Task details: Reproduce the data word for word, keeping every line complete.

╭─ Data block

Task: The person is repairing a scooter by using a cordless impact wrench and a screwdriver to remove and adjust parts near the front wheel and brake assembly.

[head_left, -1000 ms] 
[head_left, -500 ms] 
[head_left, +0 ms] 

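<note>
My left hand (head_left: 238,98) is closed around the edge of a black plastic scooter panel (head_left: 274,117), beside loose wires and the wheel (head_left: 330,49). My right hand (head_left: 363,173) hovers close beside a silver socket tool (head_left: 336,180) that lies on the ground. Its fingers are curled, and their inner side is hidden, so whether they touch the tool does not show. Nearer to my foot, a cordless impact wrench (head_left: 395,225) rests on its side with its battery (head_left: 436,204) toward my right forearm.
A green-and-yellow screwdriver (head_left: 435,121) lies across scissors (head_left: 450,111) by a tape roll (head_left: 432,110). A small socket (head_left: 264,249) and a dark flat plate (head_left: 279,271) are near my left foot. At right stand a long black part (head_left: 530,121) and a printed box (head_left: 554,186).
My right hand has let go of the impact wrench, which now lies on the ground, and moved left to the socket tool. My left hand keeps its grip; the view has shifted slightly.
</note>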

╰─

Response to this exercise:
Task: The person is repairing a scooter by using a cordless impact wrench and a screwdriver to remove and adjust parts near the front wheel and brake assembly.

[head_left, -1000 ms] 
[head_left, -500 ms] 
[head_left, +0 ms] 

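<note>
My left hand (head_left: 238,98) is closed around the edge of a black plastic scooter panel (head_left: 274,117), beside loose wires and the wheel (head_left: 330,49). My right hand (head_left: 363,173) hovers close beside a silver socket tool (head_left: 336,180) that lies on the ground. Its fingers are curled, and their inner side is hidden, so whether they touch the tool does not show. Nearer to my foot, a cordless impact wrench (head_left: 395,225) rests on its side with its battery (head_left: 436,204) toward my right forearm.
A green-and-yellow screwdriver (head_left: 435,121) lies across scissors (head_left: 450,111) by a tape roll (head_left: 432,110). A small socket (head_left: 264,249) and a dark flat plate (head_left: 279,271) are near my left foot. At right stand a long black part (head_left: 530,121) and a printed box (head_left: 554,186).
My right hand has let go of the impact wrench, which now lies on the ground, and moved left to the socket tool. My left hand keeps its grip; the view has shifted slightly.
</note>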

That is the complete answer.